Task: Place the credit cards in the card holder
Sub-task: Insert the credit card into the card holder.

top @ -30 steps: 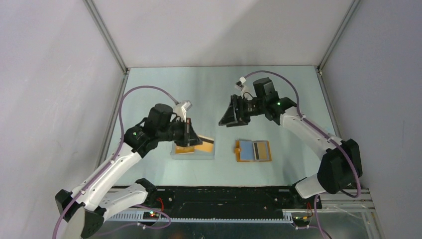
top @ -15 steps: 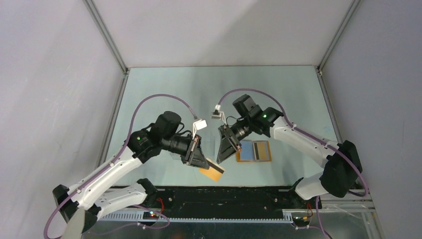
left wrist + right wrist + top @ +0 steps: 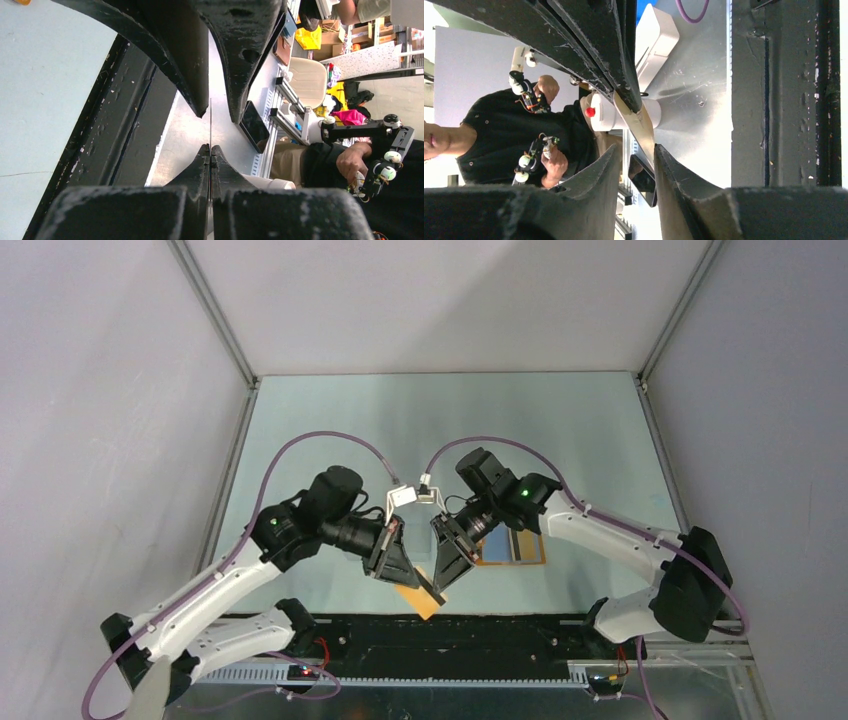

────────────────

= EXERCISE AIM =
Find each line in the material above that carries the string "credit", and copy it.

= PROBLEM SOLUTION =
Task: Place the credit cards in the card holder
Sub-task: Insert the credit card into the card holder.

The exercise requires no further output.